La reciente sentencia que anula la licencia de rehabilitación del edificio de la calle Santiago, números 55-57-59, no es solo una victoria jurídica del Colegio Oficial de Arquitectos Vasco-Navarro en Álava. Es también —y sobre todo— un nuevo síntoma de una enfermedad cultural que se extiende por el territorio alavés: una preocupante indiferencia hacia todo lo que huela a cultura, a arte.
El caso es sencillo de entender, aunque complejo en sus implicaciones: el Ayuntamiento de Gasteiz concedió una licencia para intervenir un edificio emblemático sin exigir lo que la ley marca con claridad: que esa transformación estuviese firmada por un arquitecto. El resultado no fue una reparación puntual, se eliminó su reconocible envolvente metálica roja y, de paso, su escultura de Joaquín Lucarini. Nada de esto pareció importar a quienes dieron luz verde a la operación.
La Justicia, en un fallo lleno de sentido común, ha recordado que lo ejecutado no es una mera obra de mantenimiento, sino una nueva arquitectura. Una que borra de un plumazo una pieza singular de la ciudad, proyectada en 1967 por José Antonio Pérez Enciso, cuya fachada de color rojo funcionó durante años como tarjeta de presentación de la ciudad para quienes llegaban desde el sur. Hoy, esa tarjeta ha sido destrozada, deglutida, y sustituida por otra anodina e insulsa.
La cuestión, sin embargo, va más allá de lo arquitectónico. Lo que subyace aquí es una actitud institucional (y social) profundamente instalada en Álava: la cultura sigue ocupando un lugar marginal. No se valora, no se cuida. En este caso, la arquitectura, como la escultura pública o el patrimonio moderno, es percibida como un obstáculo para la eficiencia, como un adorno caro o innecesario, cuando no como una molestia. Todo se reduce a rendimientos, certificaciones, números y, si acaso, un acabado “moderno” que encaje con la estética generalista del momento.
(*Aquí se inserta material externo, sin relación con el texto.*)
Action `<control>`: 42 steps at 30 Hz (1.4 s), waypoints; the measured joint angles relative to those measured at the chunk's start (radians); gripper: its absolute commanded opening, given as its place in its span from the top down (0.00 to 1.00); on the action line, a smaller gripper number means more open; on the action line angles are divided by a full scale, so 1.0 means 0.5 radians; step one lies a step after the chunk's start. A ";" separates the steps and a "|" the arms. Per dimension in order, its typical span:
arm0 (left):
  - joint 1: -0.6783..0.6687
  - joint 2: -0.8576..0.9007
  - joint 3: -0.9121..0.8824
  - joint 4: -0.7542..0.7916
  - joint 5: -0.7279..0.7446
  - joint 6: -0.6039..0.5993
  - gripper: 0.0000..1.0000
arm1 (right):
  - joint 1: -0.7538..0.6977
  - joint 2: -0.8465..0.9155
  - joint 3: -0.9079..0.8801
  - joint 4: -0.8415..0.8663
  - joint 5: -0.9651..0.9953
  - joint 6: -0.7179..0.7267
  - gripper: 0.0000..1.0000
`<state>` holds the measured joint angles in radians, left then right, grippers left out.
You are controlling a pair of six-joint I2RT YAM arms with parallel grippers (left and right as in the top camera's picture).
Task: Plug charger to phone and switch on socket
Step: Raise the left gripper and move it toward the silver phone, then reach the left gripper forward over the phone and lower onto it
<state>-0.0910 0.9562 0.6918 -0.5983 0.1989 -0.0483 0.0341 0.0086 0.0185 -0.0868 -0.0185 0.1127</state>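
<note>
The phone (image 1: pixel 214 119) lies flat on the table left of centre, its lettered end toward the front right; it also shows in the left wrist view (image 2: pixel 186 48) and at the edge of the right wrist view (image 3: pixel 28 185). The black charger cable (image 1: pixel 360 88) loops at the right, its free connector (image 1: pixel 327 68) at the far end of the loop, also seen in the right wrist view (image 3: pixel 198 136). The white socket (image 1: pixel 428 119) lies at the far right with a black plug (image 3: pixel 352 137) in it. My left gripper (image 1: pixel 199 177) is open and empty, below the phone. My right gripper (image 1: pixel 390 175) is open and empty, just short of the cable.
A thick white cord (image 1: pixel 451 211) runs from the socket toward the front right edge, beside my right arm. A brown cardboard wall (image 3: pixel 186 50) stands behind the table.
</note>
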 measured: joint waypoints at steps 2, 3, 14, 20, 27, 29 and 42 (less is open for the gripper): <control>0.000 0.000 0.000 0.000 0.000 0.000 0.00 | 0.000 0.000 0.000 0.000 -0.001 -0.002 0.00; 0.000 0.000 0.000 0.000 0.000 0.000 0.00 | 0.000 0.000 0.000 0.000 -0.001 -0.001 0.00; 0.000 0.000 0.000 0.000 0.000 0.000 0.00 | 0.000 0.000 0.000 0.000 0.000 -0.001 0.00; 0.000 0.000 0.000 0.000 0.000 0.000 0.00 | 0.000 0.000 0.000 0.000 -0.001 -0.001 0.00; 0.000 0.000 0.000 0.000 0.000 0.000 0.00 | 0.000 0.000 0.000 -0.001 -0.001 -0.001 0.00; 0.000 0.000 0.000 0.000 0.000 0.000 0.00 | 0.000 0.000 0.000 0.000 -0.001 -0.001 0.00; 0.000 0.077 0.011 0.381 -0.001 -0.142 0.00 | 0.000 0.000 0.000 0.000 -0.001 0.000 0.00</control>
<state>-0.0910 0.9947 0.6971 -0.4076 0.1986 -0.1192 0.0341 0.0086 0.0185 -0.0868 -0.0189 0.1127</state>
Lo singular molesta. Lo artístico incomoda.
El edificio de la calle Santiago no es solo una fachada que desaparece. Es una advertencia. Porque cuando una sociedad permite que sus referentes artísticos sean transformados o eliminados sin criterio, sin proyecto, sin debate, está diciendo algo de sí misma. Está dejando claro que la cultura no le importa. Que el arte le resulta ajeno. Que la sensibilidad artística, cultural, humanista… no forma parte de sus prioridades.
Y eso es lo verdaderamente alarmante: que este caso u otros no escandalicen más. Que no estén en el centro de la conversación pública. Que no haya una mínima exigencia ciudadana de cuidado hacia lo que hemos construido entre todos.
Una ciudad, un territorio, cuando deja de prestar atención a la cultura, al humanismo, al pensamiento, es que no funciona. Si la cultura es el envoltorio de una sociedad y ese envoltorio no se cuida, significa que esa sociedad no marcha. Y si además se aplaude su destrucción bajo la excusa de la eficiencia, entonces lo que falla no es solo el envoltorio, sino lo que hay dentro.